Enviada em 15/09/2020

Na obra “Utopia” do escritor Thomas More, é retrato uma sociedade perfeita, qual o corpo social padroniza-se pela ausência de conflitos e problemas. No entanto, o que se observa na realidade contemporânea é o oposto do que autor prega, uma vez que a democratização do acesso à cultura no Brasil apresenta barreiras, as quais dificultam a concretização dos planos de More. Esse cenário antagônico é fruto tanto do governo e quanto das empresas. Diante disso, torna-se fundamental a discussão desses aspectos a fim do pleno funcionamento da sociedade.

Precipuamente, é fulcral pontuar que o governo deriva da baixa atuação dos setores governamentais, no que concerne à criação de mecanismos que coíbam tais recorrências. Segundo a pesquisa realizada pelo IBGE de 2007, 10% dos mais ricos do Brasil são responsáveis por cerca de 40% do consumo cultural do país. Isso ocorre porque há uma má distribuição geográfica que impede o acesso à cultura. Pois existem muitas cidades no interior do nordeste que sofrem com a falta dos eventos culturais.

Ademais, é imperativo ressaltar que as empresas de acesso à cultura visam somente o lucro. O termo “a indústria cultural” está diretamente relacionado à principal característica do capitalismo: lucrar. As diversas propagandas televisivas, sem conteúdo educativo algum, as músicas com letras repetitivas e algumas delas até chegam a fazer apologia à cultura do estupro – objetificação principalmente da mulher – tornam-se principais aspectos dessa indústria. Nesse sentido, a cultura que chega com mais facilidade infelizmente é essa da indústria, pois a mídia como um dos principais meios de comunicação, colabora bastante para essa alienação.

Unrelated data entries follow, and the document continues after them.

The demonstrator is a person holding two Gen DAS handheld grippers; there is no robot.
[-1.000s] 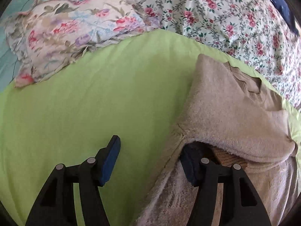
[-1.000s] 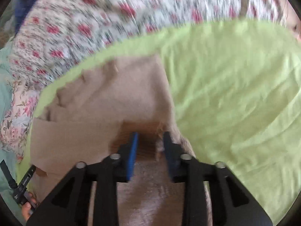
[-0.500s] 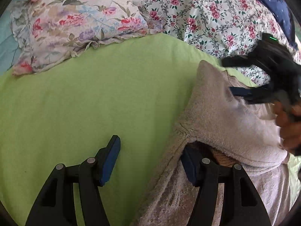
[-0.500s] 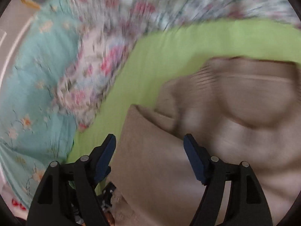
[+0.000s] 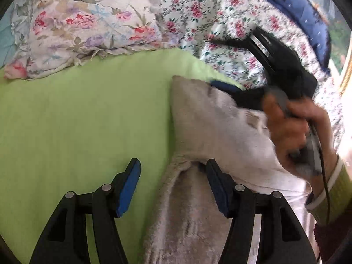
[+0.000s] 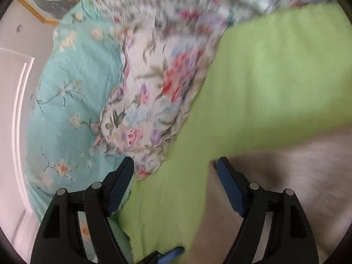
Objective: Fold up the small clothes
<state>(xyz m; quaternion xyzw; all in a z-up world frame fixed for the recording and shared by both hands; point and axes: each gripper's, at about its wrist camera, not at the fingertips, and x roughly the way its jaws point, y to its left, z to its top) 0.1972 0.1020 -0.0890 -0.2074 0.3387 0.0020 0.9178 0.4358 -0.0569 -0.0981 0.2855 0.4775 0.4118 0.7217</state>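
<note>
A beige fleece garment [image 5: 204, 136] lies partly folded on the green sheet [image 5: 77, 118]. My left gripper [image 5: 172, 187] is open and low over the garment's left edge, its right finger resting at the fold and its left finger over the sheet. My right gripper [image 5: 224, 66], held by a hand, shows in the left wrist view, open at the garment's far corner, one finger by the cloth. In the blurred right wrist view my right gripper [image 6: 176, 180] is open, with the garment [image 6: 286, 176] under its right finger.
A floral pillow [image 5: 83, 28] lies at the sheet's far left edge, a flowered quilt [image 5: 220, 11] behind and to the right. A turquoise flowered cover [image 6: 72, 101] lies beyond the pillow. A dark blue blanket [image 5: 308, 19] is at the far right.
My right gripper opened, let go of the garment and swung across to its far corner, coming into the left wrist view. My left gripper stayed open at the near fold.
</note>
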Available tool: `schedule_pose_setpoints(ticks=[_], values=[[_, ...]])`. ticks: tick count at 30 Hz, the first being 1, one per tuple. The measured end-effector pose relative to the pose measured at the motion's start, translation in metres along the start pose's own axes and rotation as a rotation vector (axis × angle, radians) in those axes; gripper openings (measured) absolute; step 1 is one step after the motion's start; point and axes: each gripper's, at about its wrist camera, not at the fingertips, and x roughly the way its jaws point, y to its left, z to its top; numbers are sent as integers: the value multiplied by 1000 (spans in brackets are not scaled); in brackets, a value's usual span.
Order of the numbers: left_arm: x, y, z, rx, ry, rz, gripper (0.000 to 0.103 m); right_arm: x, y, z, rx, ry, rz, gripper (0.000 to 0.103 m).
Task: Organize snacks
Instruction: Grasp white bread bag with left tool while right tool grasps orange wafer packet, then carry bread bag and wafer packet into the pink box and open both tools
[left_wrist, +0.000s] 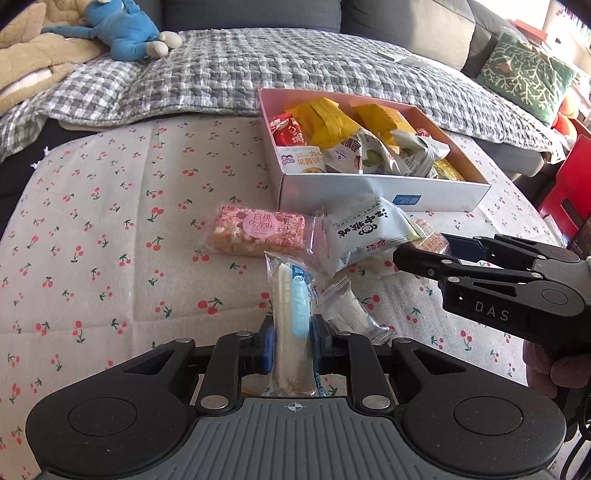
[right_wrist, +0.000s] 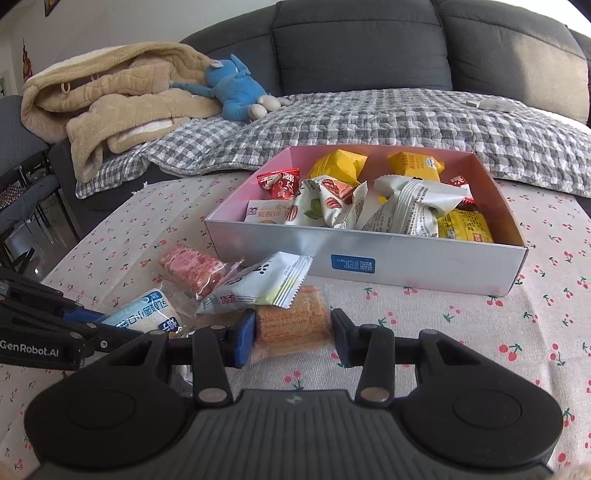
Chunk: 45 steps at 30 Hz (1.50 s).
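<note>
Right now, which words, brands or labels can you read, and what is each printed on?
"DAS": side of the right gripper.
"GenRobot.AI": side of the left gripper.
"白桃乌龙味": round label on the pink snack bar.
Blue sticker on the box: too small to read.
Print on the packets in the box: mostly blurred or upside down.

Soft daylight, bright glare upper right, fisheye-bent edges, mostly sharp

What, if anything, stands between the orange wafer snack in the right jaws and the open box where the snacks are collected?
Partly. The orange wafer snack has the white paw-print packet lying over its far left corner. Beyond that, only bare tablecloth leads to the box, whose near wall it must be lifted over.
</note>
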Motion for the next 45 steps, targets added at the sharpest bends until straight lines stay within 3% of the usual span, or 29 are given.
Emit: schedule_pose_setpoints(ticks=[13, 25, 33, 45], values=[[-38, -14, 9, -12, -85, -79, 17, -25, -16, 14, 76, -32, 4, 40], [-49, -26, 34, -37, -190, -60, 17, -39, -44, 27, 174, -93, -24, 40], [-36, -24, 55, -53, -254, -35, 17, -37, -62, 36, 224, -126, -37, 40], [11, -25, 83, -65, -220, -22, 17, -30, -92, 50, 301, -141, -11, 40]])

Assim, medidas exequíveis são necessárias para conter o avanço da problemática na sociedade brasileira. Dessarte, com o intuito de mitigar que uma vez que o acesso à cultura facilitaria a construção de um pensamento crítico. E para que isso aconteça, o governo deve intervir nessas propagandas sem conteúdos expostas pela mídia. Deve também assegurar projetos ligados à iniciativa privada para possibilitar descontos às classes baixas e criar atividades extracurriculares nas escolas sobre a importância da diversificação cultural para a sociedade como um todo.